The task: Repeat back the listing below, word for word and in full.

Recorded information:

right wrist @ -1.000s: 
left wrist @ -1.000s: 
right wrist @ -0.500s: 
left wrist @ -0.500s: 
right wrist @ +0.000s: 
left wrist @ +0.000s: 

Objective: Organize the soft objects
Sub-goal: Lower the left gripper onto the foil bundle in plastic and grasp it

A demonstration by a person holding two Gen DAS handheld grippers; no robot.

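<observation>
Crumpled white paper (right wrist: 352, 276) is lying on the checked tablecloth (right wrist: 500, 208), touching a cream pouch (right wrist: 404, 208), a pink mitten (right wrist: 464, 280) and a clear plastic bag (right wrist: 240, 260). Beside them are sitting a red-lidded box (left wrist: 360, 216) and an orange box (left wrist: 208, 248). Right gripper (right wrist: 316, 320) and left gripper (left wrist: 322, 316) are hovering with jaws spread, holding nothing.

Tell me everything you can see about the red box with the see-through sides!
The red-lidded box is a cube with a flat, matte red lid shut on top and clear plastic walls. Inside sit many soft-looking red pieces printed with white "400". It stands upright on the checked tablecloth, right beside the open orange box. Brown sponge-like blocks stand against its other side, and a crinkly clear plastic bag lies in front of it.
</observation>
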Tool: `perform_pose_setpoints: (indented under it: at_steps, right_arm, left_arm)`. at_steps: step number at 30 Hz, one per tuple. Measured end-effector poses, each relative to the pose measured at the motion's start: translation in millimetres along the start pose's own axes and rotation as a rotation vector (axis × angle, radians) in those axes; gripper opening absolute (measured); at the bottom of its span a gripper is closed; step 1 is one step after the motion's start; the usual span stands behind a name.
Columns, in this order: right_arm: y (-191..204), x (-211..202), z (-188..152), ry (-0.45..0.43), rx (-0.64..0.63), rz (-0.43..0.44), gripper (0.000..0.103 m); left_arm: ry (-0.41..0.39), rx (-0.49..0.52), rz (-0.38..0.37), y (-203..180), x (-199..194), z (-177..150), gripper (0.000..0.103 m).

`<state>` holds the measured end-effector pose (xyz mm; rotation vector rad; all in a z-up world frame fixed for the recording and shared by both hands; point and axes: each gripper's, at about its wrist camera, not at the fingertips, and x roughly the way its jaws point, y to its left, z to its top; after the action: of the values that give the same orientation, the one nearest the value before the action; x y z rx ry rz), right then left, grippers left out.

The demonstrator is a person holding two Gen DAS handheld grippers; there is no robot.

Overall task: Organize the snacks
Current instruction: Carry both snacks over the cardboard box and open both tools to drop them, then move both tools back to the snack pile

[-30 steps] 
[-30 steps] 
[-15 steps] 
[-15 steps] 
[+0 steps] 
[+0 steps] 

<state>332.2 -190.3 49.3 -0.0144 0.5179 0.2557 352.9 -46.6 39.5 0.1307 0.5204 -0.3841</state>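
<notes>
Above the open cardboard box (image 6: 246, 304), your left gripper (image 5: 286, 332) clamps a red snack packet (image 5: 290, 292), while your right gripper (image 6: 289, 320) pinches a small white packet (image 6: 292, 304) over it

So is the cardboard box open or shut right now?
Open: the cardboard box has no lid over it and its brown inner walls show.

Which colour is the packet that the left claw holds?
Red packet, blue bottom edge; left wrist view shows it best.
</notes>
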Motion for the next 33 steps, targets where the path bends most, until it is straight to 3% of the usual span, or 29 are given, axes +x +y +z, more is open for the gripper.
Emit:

Output of the task:
right wrist @ -1.000s: 
left wrist @ -1.000s: 
right wrist @ -0.500s: 
left wrist @ -0.500s: 
right wrist @ +0.000s: 
left wrist @ +0.000s: 

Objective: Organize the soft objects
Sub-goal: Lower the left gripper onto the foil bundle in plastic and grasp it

A demonstration by a person holding two Gen DAS handheld grippers; no robot.

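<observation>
Crumpled white paper (right wrist: 352, 276) is lying on the checked tablecloth (right wrist: 500, 208), touching a cream pouch (right wrist: 404, 208), a pink mitten (right wrist: 464, 280) and a clear plastic bag (right wrist: 240, 260). Beside them are sitting a red-lidded box (left wrist: 360, 216) and an orange box (left wrist: 208, 248). Right gripper (right wrist: 316, 320) and left gripper (left wrist: 322, 316) are hovering with jaws spread, holding nothing.

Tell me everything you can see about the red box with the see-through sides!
The red-lidded box is a cube with a flat, matte red lid shut on top and clear plastic walls. Inside sit many soft-looking red pieces printed with white "400". It stands upright on the checked tablecloth, right beside the open orange box. Brown sponge-like blocks stand against its other side, and a crinkly clear plastic bag lies in front of it.
</observation>
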Tool: `perform_pose_setpoints: (indented under it: at_steps, right_arm, left_arm)`. at_steps: step number at 30 Hz, one per tuple. Measured end-effector poses, each relative to the pose measured at the motion's start: translation in millimetres along the start pose's own axes and rotation as a rotation vector (axis × angle, radians) in those axes; gripper opening absolute (measured); at the bottom of its span a gripper is closed; step 1 is one step after the motion's start; the usual span stands behind a name.
Columns, in this order: right_arm: y (-191..204), x (-211..202), z (-188..152), ry (-0.45..0.43), rx (-0.64..0.63), rz (-0.43..0.44), gripper (0.000..0.103 m); left_arm: ry (-0.41..0.39), rx (-0.49..0.52), rz (-0.38..0.37), y (-203..180), x (-199..194), z (-177..150), gripper (0.000..0.103 m).

`<state>` holds the measured end-effector pose (xyz mm; rotation vector rad; all in a z-up world frame fixed for the recording and shared by both hands; point and axes: each gripper's, at about its wrist camera, not at the fingertips, and x roughly the way its jaws point, y to its left, z to its top; after the action: of the values that give the same orientation, the one nearest the value before the action; x y z rx ry rz), right then left, grippers left out.

The demonstrator is a person holding two Gen DAS handheld grippers; there is no robot.

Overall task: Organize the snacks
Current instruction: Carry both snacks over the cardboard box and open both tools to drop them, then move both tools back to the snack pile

[-30 steps] 
[-30 steps] 
[-15 steps] 
[-15 steps] 
[+0 steps] 
[+0 steps] 

<state>332.2 -190.3 49.3 -0.0144 0.5179 0.2557 352.9 -46.6 39.5 0.1307 0.5204 -0.3841</state>
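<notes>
Above the open cardboard box (image 6: 246, 304), your left gripper (image 5: 286, 332) clamps a red snack packet (image 5: 290, 292), while your right gripper (image 6: 289, 320) pinches a small white packet (image 6: 292, 304) over it

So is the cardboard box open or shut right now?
Open: the cardboard box has no lid over it and its brown inner walls show.

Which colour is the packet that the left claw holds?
Red packet, blue bottom edge; left wrist view shows it best.
</notes>
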Motion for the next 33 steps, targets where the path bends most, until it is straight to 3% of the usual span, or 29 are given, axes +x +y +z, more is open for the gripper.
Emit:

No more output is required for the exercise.